▶ _What is expected_: From the listing below, copy each line where "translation" occurs.

******

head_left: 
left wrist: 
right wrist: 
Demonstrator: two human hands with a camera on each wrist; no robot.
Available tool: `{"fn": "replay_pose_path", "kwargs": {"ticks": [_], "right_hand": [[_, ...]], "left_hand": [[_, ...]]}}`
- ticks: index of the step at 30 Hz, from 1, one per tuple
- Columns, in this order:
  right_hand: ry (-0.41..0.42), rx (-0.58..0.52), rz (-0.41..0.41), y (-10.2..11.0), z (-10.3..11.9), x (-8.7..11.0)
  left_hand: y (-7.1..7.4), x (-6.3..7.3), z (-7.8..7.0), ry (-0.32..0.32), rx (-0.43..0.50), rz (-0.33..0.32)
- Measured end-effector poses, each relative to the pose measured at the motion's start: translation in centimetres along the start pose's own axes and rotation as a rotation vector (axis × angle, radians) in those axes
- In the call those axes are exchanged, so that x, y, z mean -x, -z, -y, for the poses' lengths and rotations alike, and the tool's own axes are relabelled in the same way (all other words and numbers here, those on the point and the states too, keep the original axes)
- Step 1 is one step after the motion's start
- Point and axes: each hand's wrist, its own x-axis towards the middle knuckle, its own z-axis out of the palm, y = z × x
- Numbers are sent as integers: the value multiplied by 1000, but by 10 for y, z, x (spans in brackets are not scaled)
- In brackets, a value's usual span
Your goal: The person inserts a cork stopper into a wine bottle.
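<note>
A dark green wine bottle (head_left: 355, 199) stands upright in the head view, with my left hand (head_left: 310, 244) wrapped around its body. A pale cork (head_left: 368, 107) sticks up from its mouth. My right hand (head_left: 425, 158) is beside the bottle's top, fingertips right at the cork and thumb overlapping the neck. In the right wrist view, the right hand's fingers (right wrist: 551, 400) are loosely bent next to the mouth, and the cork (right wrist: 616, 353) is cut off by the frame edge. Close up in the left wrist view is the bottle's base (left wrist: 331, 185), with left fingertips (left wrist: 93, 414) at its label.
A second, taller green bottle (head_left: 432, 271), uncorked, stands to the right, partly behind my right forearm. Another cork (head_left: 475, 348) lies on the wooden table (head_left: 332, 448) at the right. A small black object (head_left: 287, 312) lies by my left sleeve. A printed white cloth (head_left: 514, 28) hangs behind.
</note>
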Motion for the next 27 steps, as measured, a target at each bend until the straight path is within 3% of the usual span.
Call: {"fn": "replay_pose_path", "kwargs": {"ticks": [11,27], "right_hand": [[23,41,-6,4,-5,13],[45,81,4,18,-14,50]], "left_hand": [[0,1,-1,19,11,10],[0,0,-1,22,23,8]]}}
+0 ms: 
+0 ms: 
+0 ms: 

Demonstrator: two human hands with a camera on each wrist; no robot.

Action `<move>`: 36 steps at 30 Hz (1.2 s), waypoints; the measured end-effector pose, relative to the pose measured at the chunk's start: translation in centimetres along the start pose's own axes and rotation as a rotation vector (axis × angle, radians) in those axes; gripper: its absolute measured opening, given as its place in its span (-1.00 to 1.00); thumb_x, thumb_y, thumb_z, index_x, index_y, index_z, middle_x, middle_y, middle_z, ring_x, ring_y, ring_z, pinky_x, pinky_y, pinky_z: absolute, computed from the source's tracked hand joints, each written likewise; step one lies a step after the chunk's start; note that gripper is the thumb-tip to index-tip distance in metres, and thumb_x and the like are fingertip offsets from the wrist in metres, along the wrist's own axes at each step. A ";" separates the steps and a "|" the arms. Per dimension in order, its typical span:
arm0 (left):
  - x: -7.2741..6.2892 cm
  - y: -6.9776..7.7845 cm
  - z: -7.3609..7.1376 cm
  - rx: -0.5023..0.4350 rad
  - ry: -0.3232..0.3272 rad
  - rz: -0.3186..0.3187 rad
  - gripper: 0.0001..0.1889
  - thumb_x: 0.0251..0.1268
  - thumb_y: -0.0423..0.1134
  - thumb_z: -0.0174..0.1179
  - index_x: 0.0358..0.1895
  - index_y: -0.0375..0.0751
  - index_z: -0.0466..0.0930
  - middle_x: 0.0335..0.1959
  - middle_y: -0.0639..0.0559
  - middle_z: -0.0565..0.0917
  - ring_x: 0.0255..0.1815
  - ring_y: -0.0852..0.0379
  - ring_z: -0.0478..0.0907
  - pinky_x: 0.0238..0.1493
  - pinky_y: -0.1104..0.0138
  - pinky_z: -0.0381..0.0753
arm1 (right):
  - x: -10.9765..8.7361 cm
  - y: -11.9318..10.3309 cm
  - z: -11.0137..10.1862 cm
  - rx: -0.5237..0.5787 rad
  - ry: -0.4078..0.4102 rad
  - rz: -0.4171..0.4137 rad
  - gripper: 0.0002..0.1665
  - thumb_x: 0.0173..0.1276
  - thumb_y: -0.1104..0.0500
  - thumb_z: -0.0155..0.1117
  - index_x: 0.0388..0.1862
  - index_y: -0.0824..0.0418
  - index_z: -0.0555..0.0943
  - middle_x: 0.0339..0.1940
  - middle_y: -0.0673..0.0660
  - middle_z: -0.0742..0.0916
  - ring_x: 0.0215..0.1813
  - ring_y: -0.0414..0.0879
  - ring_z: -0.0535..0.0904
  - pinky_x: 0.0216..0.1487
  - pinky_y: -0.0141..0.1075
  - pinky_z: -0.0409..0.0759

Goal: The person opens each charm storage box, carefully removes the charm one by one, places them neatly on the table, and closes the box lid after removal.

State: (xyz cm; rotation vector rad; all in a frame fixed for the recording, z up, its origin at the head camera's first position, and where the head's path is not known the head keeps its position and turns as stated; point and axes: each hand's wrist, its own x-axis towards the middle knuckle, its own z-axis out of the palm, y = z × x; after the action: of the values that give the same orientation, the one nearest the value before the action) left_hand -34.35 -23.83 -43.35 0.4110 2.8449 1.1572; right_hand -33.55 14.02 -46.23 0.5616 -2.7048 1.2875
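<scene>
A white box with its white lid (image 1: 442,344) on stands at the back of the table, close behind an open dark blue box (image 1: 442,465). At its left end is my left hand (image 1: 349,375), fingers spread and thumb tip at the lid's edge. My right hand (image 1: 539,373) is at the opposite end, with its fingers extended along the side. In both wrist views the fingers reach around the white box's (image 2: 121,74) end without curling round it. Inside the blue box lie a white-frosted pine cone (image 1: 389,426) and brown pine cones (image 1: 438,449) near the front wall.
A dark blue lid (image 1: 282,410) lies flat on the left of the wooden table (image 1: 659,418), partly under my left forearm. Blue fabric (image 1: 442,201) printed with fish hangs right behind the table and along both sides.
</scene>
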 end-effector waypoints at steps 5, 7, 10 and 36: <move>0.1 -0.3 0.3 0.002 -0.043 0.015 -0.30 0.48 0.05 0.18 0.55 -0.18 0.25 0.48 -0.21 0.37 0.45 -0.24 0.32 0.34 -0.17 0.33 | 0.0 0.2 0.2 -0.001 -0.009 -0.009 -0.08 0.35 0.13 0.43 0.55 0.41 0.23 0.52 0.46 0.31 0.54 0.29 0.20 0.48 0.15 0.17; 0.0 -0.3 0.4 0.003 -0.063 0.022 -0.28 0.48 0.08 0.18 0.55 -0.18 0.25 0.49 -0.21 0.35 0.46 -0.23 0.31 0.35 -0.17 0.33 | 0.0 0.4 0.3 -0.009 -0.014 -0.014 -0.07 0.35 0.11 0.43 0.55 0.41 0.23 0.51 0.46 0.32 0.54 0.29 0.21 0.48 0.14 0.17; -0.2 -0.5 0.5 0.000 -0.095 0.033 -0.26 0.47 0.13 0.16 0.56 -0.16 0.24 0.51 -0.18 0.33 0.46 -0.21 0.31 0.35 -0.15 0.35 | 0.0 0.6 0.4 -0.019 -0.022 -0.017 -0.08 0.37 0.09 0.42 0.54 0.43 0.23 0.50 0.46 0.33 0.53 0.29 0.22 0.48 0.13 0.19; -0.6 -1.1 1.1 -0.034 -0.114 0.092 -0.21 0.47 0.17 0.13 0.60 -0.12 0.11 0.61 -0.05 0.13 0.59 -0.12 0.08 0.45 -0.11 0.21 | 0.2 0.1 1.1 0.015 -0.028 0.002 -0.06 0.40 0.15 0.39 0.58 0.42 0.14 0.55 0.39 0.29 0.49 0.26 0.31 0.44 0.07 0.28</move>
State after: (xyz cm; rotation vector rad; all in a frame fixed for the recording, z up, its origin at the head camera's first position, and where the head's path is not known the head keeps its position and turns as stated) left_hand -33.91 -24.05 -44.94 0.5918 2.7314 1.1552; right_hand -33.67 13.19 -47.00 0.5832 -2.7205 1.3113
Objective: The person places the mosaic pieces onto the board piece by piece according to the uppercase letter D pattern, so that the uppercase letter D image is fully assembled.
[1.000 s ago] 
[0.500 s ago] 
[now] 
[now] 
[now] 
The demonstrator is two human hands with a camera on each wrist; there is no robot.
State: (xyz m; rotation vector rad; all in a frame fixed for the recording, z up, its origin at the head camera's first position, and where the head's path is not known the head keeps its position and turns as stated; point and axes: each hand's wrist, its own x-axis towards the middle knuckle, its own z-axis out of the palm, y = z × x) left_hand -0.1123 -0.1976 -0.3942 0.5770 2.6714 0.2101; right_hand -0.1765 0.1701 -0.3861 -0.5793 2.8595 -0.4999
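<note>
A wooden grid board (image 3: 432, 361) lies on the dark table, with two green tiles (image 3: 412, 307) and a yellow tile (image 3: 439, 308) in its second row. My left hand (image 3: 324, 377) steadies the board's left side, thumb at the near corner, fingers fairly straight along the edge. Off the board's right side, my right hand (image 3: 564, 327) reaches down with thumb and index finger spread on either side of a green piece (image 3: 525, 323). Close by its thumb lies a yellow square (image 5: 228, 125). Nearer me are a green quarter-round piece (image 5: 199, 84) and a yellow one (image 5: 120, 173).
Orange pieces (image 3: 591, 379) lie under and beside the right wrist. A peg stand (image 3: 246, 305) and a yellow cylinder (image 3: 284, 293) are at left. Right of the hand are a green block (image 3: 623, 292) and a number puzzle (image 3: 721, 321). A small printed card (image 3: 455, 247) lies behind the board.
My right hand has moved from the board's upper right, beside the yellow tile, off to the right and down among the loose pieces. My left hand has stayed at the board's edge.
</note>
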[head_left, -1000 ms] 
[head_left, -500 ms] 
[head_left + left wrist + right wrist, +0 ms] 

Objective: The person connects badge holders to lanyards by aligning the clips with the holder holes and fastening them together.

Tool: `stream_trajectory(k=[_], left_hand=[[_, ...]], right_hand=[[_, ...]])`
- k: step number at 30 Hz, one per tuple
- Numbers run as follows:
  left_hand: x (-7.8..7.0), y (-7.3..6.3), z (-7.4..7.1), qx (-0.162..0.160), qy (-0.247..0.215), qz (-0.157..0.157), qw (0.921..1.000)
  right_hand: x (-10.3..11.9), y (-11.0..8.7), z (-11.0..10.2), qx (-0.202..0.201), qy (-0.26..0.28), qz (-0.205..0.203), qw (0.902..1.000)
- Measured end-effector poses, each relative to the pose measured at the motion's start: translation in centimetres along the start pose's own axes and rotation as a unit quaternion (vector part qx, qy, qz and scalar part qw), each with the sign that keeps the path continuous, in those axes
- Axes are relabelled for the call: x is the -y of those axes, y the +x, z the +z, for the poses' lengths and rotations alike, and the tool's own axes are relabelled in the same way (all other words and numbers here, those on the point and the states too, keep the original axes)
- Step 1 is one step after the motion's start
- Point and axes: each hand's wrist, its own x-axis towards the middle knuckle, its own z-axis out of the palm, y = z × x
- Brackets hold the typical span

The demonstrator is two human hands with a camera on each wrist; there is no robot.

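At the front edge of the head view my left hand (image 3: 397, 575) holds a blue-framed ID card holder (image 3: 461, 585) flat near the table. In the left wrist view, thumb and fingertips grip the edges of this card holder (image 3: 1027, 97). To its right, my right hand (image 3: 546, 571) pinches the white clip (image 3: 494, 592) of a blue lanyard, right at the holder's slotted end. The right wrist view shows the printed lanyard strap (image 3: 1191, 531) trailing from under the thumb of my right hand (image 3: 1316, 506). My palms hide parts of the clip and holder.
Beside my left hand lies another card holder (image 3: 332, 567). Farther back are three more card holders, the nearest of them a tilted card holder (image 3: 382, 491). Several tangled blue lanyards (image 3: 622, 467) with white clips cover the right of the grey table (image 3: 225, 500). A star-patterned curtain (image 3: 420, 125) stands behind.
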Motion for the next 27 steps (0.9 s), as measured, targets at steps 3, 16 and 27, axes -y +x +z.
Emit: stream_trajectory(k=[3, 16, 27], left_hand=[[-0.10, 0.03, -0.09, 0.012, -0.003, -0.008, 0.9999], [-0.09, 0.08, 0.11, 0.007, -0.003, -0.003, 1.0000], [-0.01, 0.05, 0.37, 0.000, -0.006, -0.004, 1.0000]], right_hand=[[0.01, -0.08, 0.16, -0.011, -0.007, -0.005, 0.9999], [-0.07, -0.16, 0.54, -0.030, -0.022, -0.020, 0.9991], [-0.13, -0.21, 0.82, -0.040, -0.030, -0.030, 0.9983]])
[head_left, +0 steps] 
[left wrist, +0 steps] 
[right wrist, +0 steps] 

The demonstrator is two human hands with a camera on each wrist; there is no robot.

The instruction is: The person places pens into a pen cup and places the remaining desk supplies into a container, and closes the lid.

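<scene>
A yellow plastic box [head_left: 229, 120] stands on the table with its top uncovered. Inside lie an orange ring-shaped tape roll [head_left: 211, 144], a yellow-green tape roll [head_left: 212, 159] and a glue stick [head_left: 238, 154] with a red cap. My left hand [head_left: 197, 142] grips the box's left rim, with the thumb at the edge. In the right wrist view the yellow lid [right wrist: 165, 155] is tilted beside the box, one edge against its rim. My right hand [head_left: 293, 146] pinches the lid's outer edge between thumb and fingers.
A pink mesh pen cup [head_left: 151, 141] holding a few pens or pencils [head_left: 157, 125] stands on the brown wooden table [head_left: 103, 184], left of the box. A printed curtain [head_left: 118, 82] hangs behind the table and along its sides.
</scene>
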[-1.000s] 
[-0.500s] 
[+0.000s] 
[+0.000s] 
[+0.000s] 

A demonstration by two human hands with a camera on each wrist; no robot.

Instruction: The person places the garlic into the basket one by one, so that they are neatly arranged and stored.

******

▶ _Solution_:
- Measured end-effector poses, each relative to the pose measured at the motion's start: translation in centimetres along the start pose's own axes and rotation as a rotation vector (axis × angle, radians) in those axes
Action `<move>`: 36 steps at 30 Hz (1.2 s), waypoints; the measured end-effector pose, relative to the pose measured at the chunk's start: translation in centimetres along the start pose's own axes and rotation as a rotation vector (axis × angle, radians) in those axes; gripper: its absolute measured opening, given as its place in its span (-1.00 to 1.00); thumb_x, thumb_y, thumb_z, index_x, index_y, index_z, middle_x, middle_y, middle_z, ring_x, ring_y, ring_z, pinky_x, pinky_y, pinky_z: absolute, computed from the source's tracked hand joints, each written likewise; step one lies a step after the chunk's start; note that gripper is the thumb-tip to index-tip distance in metres, and thumb_x and the like are fingertip offsets from the wrist in metres, along the wrist's own axes at each step. A ";" separates the steps and a "|" the arms. Per dimension in order, its typical span:
- Measured end-effector poses, each relative to the pose measured at the motion's start: translation in centimetres along the start pose's own axes and rotation as a unit quaternion (vector part qx, qy, qz and scalar part qw), each with the sign that keeps the path continuous, in those axes

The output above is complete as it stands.